The Rite of Dedication of an Altar states: "5. All the dignity of the altar rests on its being the Lord's table. Thus the martyr's body does not bring honor to the altar; rather the altar does honor to the martyr's tomb. For it is altogether proper to erect altars over the burial place of martyrs and other saints or to deposit relics beneath altars as a mark of respect and as a symbol of the truth the the sacrifice of its members has its source in the sacrifice of the Head. Thus, 'the triumphant victims come to their rest in the place where Christ is victim: he, however, who suffered for all is on the altar; they who have been redeemed by his sufferings are beneath the altar.' (St. Ambrose). This arrangement would seem to recall in a certain manner the spiritual vision of the Apostle John in the Book of Revelation: 'I saw underneath the altar the souls of all the poeple who have been killed on account of the word of God, for witnessing to it.' His meaning is that although the saints are right called Christ's witnesses, the witness of blood has a special significance that only the relics of martyrs beneath the altar express in its entirety."

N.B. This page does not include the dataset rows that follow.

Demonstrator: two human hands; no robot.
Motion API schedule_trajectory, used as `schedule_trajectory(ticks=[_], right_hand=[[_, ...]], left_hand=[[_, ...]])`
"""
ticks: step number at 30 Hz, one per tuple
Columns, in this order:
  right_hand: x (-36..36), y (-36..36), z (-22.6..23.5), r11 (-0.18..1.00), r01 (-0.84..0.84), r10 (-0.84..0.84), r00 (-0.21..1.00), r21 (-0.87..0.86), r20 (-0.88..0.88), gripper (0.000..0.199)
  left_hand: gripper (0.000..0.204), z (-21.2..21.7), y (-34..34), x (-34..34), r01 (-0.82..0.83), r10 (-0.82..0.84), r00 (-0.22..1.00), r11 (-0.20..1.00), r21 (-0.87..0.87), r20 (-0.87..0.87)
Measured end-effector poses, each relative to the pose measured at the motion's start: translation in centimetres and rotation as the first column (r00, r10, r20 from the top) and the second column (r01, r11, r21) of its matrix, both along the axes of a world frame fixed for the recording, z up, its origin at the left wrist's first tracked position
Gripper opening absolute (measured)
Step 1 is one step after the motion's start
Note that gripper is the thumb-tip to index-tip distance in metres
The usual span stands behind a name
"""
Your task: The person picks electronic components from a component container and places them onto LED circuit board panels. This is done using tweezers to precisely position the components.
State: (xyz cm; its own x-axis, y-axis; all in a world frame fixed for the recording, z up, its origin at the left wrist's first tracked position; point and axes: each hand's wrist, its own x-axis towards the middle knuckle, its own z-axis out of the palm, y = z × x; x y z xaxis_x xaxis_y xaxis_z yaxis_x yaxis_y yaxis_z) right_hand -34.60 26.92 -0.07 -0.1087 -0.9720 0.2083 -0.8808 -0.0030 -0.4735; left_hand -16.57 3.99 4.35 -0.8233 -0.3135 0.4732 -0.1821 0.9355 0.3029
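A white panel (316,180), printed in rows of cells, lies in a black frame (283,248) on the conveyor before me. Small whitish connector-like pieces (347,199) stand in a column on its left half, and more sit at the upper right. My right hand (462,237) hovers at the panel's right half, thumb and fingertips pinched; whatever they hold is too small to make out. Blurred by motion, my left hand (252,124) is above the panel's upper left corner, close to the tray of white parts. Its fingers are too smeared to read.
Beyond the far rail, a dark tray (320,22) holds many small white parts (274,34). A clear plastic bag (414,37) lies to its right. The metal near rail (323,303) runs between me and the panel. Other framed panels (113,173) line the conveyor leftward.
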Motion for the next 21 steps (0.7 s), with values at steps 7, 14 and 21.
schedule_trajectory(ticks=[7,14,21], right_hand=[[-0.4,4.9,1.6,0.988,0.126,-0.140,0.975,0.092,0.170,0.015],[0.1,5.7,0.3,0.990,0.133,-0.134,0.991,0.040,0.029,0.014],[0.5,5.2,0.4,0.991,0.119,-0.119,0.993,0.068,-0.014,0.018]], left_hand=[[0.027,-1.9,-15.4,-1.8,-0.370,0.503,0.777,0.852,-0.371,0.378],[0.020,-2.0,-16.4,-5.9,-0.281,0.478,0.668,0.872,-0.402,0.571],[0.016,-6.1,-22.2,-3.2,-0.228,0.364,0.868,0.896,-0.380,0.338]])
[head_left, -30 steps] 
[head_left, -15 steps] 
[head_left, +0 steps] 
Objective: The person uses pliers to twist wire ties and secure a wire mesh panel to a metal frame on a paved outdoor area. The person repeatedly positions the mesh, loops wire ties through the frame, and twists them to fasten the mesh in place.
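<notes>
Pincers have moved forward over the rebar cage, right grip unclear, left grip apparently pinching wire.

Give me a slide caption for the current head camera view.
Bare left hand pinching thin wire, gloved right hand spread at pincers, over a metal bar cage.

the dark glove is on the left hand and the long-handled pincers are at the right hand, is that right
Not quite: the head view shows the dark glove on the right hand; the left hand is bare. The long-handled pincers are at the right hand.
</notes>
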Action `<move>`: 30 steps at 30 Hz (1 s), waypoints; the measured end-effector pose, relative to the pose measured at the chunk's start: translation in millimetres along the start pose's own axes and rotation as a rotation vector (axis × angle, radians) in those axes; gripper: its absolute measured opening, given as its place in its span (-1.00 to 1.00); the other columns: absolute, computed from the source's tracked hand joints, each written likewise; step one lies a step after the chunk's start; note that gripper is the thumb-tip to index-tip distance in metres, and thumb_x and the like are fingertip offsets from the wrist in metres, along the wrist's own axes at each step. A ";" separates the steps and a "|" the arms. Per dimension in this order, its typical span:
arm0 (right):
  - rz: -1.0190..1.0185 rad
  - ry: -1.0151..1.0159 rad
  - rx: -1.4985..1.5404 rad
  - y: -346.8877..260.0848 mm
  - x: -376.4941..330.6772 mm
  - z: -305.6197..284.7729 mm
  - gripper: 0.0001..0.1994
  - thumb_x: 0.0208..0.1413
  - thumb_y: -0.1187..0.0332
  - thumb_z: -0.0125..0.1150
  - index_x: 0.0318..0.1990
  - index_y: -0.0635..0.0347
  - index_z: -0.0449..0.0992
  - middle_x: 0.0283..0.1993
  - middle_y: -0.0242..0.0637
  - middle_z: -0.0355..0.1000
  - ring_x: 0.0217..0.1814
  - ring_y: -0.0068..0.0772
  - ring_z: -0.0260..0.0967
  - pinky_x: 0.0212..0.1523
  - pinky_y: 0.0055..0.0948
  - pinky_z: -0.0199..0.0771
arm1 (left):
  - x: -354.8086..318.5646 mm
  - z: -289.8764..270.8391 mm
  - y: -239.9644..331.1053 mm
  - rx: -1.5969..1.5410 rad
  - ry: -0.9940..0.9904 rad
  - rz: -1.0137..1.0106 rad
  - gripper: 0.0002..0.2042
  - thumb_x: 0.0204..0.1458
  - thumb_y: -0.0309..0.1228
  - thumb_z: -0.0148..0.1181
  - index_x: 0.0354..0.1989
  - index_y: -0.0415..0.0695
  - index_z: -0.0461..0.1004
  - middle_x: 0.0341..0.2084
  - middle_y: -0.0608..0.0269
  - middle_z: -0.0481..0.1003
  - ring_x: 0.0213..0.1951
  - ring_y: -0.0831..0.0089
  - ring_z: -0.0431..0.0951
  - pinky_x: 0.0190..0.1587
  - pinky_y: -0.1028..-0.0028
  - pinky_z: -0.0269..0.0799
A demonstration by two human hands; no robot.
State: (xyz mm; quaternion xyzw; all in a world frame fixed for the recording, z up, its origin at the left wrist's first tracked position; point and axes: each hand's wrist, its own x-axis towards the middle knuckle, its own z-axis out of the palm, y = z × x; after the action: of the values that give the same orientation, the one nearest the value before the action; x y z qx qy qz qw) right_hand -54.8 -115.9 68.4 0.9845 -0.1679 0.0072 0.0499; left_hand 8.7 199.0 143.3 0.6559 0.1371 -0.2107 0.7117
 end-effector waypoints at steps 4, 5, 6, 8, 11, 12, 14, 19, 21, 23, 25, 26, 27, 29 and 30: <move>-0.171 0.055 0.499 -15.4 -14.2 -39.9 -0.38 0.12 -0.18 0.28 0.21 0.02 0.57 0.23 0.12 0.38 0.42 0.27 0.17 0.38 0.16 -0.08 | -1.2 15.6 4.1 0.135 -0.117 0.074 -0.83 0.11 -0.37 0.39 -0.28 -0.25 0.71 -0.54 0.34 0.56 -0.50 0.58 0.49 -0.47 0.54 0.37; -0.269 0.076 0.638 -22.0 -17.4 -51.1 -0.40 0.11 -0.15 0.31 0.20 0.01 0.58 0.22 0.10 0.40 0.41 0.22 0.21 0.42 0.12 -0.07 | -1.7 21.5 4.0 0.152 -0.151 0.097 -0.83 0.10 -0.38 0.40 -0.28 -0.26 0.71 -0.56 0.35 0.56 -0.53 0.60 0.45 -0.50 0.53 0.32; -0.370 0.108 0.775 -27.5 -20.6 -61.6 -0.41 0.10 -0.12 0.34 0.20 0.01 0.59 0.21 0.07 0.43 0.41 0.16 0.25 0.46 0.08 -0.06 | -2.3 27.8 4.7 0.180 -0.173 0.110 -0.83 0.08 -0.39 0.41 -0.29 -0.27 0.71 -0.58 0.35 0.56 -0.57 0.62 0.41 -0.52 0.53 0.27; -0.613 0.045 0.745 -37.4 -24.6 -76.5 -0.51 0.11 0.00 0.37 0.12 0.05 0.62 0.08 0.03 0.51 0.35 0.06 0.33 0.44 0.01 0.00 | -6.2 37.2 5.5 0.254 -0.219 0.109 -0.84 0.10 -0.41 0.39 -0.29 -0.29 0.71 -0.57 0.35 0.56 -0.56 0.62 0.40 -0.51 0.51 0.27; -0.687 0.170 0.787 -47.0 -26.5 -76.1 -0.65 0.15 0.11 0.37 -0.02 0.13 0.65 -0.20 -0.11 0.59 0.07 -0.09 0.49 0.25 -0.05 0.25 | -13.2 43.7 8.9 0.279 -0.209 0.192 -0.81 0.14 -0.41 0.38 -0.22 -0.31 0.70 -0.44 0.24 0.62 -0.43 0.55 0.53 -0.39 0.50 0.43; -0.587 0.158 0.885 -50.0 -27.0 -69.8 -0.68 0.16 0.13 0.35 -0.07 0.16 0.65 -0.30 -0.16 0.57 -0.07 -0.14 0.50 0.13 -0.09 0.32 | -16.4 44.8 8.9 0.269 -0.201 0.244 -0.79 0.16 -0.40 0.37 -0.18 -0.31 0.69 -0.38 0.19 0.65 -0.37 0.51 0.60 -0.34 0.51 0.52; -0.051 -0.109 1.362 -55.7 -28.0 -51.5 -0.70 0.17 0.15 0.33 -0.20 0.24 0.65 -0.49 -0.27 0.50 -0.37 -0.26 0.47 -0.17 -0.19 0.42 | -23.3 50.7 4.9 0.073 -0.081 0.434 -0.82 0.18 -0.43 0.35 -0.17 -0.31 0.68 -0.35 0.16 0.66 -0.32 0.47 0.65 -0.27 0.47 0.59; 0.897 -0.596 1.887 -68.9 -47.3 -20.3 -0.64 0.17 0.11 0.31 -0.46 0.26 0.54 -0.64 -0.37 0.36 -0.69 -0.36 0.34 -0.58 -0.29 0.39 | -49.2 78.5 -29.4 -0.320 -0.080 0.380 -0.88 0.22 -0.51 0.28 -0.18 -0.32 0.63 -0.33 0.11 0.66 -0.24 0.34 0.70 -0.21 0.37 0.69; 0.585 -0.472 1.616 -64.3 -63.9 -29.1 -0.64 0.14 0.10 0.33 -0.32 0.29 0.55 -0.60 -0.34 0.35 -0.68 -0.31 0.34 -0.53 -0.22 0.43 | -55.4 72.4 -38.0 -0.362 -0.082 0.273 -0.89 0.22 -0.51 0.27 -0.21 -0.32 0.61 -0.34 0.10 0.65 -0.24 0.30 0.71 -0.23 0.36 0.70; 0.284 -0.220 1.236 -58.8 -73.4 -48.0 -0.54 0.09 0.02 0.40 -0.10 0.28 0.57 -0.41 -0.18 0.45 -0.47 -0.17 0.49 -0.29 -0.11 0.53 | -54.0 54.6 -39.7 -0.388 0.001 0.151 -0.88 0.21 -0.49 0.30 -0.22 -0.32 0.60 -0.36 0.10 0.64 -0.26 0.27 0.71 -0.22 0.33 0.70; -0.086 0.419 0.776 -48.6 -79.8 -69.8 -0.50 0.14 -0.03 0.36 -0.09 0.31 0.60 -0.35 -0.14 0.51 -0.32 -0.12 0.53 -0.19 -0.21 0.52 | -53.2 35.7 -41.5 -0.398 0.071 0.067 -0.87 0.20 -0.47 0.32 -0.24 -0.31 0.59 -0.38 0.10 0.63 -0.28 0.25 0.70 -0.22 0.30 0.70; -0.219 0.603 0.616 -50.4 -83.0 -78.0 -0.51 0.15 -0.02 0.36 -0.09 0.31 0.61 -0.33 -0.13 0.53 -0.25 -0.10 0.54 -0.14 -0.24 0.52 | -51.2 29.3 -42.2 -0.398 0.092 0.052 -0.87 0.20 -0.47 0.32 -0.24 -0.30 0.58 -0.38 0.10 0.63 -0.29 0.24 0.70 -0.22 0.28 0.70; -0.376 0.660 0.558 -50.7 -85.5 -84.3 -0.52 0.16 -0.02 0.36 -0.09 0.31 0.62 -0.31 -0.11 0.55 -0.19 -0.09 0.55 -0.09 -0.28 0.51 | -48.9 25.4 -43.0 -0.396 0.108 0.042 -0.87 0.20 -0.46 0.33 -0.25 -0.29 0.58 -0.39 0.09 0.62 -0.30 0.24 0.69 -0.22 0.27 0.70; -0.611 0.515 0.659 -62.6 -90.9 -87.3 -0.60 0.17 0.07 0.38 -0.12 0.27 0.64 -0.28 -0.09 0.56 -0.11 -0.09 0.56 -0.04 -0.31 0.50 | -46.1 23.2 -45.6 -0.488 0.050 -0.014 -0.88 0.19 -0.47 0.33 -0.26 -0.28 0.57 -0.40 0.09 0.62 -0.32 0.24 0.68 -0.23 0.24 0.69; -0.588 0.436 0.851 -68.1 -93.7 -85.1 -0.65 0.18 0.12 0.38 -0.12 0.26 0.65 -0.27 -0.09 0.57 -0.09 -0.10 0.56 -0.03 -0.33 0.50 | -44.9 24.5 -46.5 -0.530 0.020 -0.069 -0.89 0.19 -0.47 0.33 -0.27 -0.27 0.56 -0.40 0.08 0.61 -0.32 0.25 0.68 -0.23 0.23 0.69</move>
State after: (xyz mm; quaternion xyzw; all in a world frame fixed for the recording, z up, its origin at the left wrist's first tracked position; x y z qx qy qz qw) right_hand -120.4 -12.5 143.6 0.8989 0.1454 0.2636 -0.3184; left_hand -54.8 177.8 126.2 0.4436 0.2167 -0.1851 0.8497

"11. It is fitting to continue the tradition in the Roman liturgy of placing relics of martyrs or other saints beneath the altar. But the following should be noted: a. Such relics should be of a size sufficient for them to be recognizable as parts of human bodies. Hence excessively small relics of one or more saints must not be place beneath an altar. b. The greatest care must be taken to determine whether the relics in question are authentic. It is better for an altar to be dedicated without relics than to have relics of doubtful authenticity placed beneath it. c. A reliquary must not be placed on the altar or set into the table of the altar, but placed beneath the table of the altar, as the design of the altar permits."

None of this is in the current code of canon law but is part of the Roman Pontifical.

In the 1917 code, canons 1281-1289 deal with relics, regarding transferring ownership, authenticity, etc. The current 1983 code has just one canon on relics -- canon 1190. If you have specific questions, please submit them. Despite the simplification, I don't think that there is any drastic change in the principles of the canons. The changes were in the liturgical books. Perhaps the liturgy forum can help you more with that.

The three traditional classes of relics are: 1. Parts of the body 2. Things belonging to the saint (e.g., a prayerbook) 3. Material touched to the body of the saint

Only first class relics are considered for placement beneath the altar.

With regard to ecclesiastical approbation being given to books and other writings (using the terms nihil obstat, imprimatur, etc.), the system was never abolished. The related canons in the current code are canons 822-832.